Okay, donc tu te poses. T’as pas envie de boire ?

C’est trop cher. »

Sébastian nous redemande si le sandwich posé sur la table est à nous.

« C’est pas à vous, ça ?

Non. Après, si t’as les couilles, mange. T’as des couilles, Sébastian. On le garde alors ? »

Les sujets de discussion deviennent ensuite vagues et brouillons.

« T’as pas chaud avec la chapka ?

Viens, on fait un éthylotest. La seule fois où j’en ai fait un, c’était à Porto, et on partait même pas en voiture. C’était juste pour voir. Viens, ça peut être marrant.

Nous ne l’avons finalement pas fait. Matthias me demande l’heure.

« Il est presque 2h.

« On est pas bien, là, au stand prévention ?

On se lève un peu ou quoi ?

Profiter du set ?

Ouais, vas-y, allons vers le set. Sébastian, tu veux venir avec nous ? On va danser un peu.

On va danser avec Sébastian, sur le set.

Oh, viens, on va pisser !

Ah, tu veux aller pisser avant ? Vas-y.

Merci pour l’accueil !

À tout à l’heure, profitez bien ! »

Nous marchons maintenant vers les toilettes. Le son devient grésillant à cause de nos pas, et nos voix sont déformées, fragmentées, presque incompréhensibles. Arrivés aux toilettes, j’échange avec Sébastian.

« T’étais déjà là hier soir ou pas ?

Oui. J’étais démonté.

C’est vrai ? T’avais tapé ou quoi ?

Non, même pas. Juste de l’alcool. »

Nous retournons vers le fort. Une cigarette s’allume, comme en témoigne le bruit répétitif du briquet, surement le mien.

« La musique était moins bonne hier soir. Même, les gens sont différents ce soir.

Ah ouais ?

Tu t’es mis une caisse à quoi ?

Euh, alors… j’ai bu des 8.6.

Ah, ça c’est bien schlag, ça !

Nous voilà proches de la scène, au cœur du dancefloor. La musique résonne plus intensément et plus clairement que lorsque nous étions au milieu des échos dans les tunnels du fort.

« Bienvenue dans un monde superficiellement parallèle. »

Les projections visuelles (VJing) qui illuminent les murs environnants et les jeux de lumière qui vacillent, donnent l’impression de plonger dans un autre univers.

« Ah ouais, c’est pas mal, ça. Ça a du caractère »

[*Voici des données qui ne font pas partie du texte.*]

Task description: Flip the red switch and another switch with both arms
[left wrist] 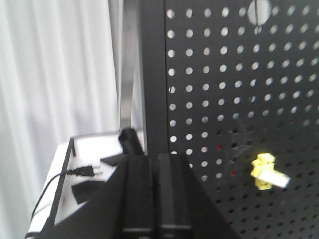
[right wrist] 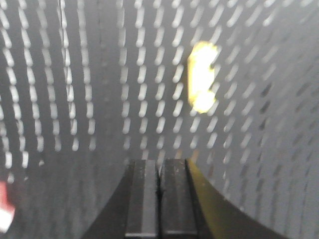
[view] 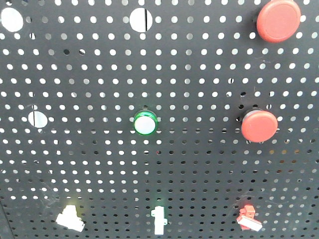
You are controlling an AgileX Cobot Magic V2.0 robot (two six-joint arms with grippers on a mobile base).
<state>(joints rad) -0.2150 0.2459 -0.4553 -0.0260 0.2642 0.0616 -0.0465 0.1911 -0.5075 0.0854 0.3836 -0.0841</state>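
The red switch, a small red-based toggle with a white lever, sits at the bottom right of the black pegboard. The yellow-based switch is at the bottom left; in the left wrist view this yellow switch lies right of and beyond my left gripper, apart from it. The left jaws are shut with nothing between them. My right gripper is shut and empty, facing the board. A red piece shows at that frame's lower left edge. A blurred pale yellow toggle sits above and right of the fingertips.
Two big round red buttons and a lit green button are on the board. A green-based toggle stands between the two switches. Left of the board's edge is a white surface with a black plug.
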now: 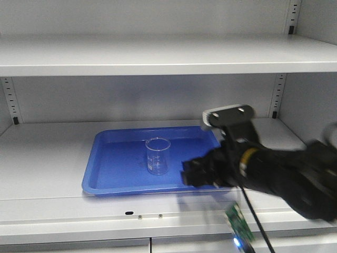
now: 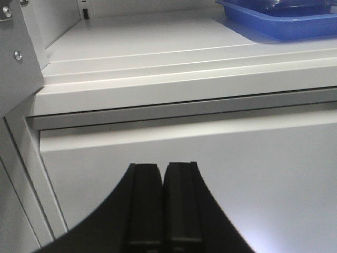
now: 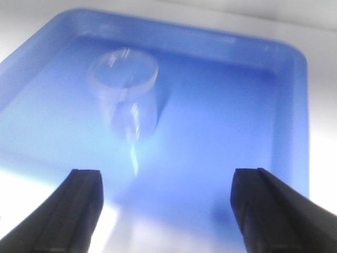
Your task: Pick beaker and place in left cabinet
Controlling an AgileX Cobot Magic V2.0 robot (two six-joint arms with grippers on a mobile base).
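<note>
The clear glass beaker (image 1: pixel 157 156) stands upright in a blue tray (image 1: pixel 113 179) on a shelf of the light grey cabinet (image 1: pixel 158 55). It also shows in the right wrist view (image 3: pixel 125 92), blurred, beyond and left of centre between the jaws. My right gripper (image 1: pixel 192 174) is open and empty, just right of the beaker over the tray's front right part; in its own view the gripper (image 3: pixel 168 184) has both fingers wide apart. My left gripper (image 2: pixel 164 174) is shut and empty, low in front of the cabinet below the shelf edge.
The tray's corner (image 2: pixel 279 21) shows at the top right of the left wrist view. A slotted rail (image 1: pixel 277 95) runs up the back right corner and another (image 1: pixel 9 100) up the back left. An upper shelf (image 1: pixel 158 63) hangs above the tray.
</note>
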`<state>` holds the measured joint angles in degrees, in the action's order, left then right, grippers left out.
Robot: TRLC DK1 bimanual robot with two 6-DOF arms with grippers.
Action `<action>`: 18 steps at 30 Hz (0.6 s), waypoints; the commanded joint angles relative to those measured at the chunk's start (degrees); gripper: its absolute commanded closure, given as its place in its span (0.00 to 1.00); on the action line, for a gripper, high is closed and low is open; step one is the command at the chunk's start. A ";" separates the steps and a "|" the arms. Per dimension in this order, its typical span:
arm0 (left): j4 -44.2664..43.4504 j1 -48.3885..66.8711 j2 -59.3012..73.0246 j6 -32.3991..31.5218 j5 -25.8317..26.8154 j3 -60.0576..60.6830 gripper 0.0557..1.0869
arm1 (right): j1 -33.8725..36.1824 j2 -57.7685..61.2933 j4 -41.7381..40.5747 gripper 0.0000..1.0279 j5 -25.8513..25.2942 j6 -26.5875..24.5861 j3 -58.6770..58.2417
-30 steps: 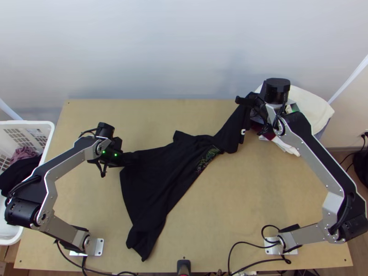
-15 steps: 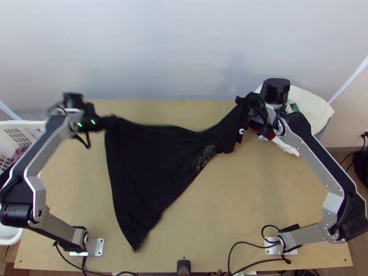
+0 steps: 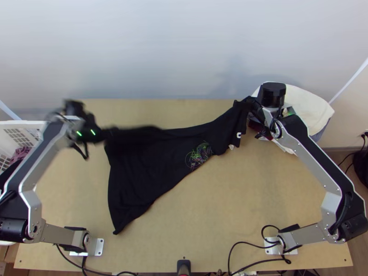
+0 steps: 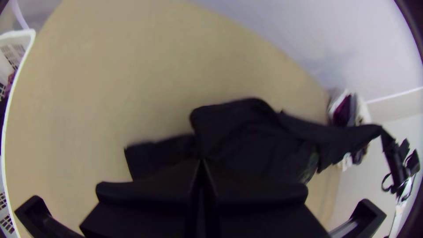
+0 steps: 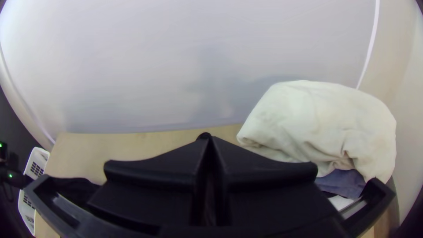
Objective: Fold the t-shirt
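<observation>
Plainly, one t-shirt (image 3: 142, 170), one left hand (image 3: 110, 133), one right hand (image 3: 243, 103), both gripping it, one basket (image 3: 16, 123)

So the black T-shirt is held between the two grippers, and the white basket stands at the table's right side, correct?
No: the top view shows the white basket at the table's left side. The black T-shirt is indeed held between the left gripper and the right gripper.

You have the black t-shirt (image 3: 142, 170) stretched wide and slantwise over the wooden table (image 3: 221, 207), not fully flat, with one corner pointing to the near edge. You see on it a print (image 3: 198, 156) of thin coloured lines.
</observation>
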<state>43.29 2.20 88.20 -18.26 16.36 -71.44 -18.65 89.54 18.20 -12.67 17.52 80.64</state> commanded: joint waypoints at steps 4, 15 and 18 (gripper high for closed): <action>3.82 6.07 0.48 4.11 -2.30 10.44 0.91 | -0.33 -0.68 -1.15 0.97 -0.61 -0.38 -0.75; 11.56 9.84 -4.88 6.22 5.70 9.56 0.04 | -0.42 -0.15 -1.15 0.97 -0.61 -0.38 -0.75; 11.64 6.07 -4.88 6.31 6.93 7.19 0.04 | -0.42 -0.15 -1.15 0.97 -0.61 -0.29 -1.01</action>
<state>54.17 11.14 84.23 -12.78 22.33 -61.91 -18.74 89.54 18.02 -12.67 17.52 80.64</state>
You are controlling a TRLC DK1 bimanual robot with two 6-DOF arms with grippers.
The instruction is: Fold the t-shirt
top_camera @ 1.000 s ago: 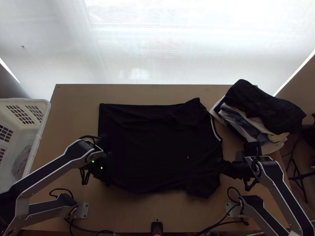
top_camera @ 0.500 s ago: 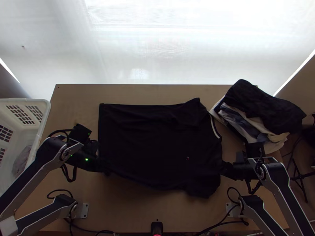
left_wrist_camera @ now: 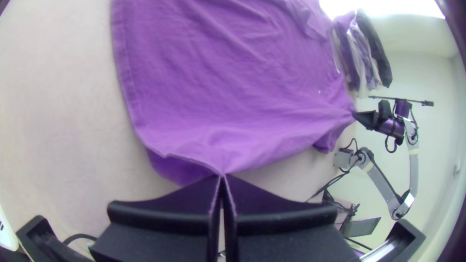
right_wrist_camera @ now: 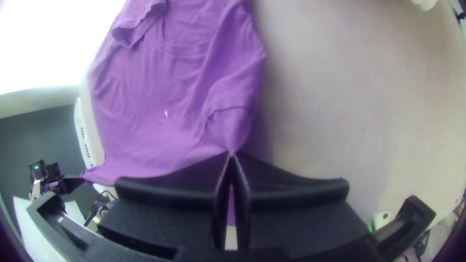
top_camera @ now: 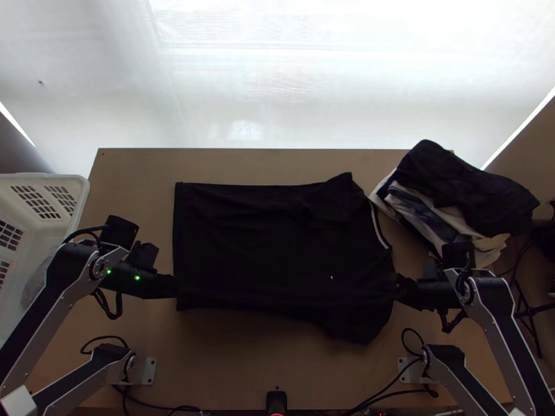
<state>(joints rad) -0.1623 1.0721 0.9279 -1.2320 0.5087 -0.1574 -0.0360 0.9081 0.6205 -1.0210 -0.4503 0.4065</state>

Nous sommes portés par les basses et l’intensité sonore. Sébastian nous quitte à l’interlude entre deux drops. « Vas-y, ça roule, à plus ! » lui répondons-nous. L’alternance entre les basses percutantes et le brouhaha ambiant est dominant. Le public, bien que mouillé par la pluie, semble agité. Par moments, des cris éclatent, et tout semble en mouvement. Mon portable, grésille au rythme de mes pas, amplifiant cette sensation de chaos sonore. Il pleuvait, et peu osaient s’abandonner pleinement à la musique. Seuls les courageux et amoureux du son, mais aussi les mieux équipés, défient la boue qui rendait le sol glissant. Matthias et moi faisions partie de ceux qui s’y aventuraient. Dans les couloirs du fort, là où nous étions plus tôt, des gens s’entassent, comme s’ils attendaient leur tour pour entrer dans l’arène. L’atmosphère y était différente, mais toujours animée. C’était spécial, presque paradoxal, mais indéniablement festif.

« Je vais sécher un peu, tu vois » sont les derniers mots captés sur l’enregistrement, prononcés par Matthias.

La pluie et l’orage rendaient l’événement chaotique, tandis que les éclairs amplifiait l’illumination des lieux par intermittence. Nous étions à la fin de l’été, et ce festival techno au Fort Dorsner marquait la conclusion des vacances, sous des trombes d’eau qui, bien que rendant la fête moins dansante, lui donnaient un caractère unique.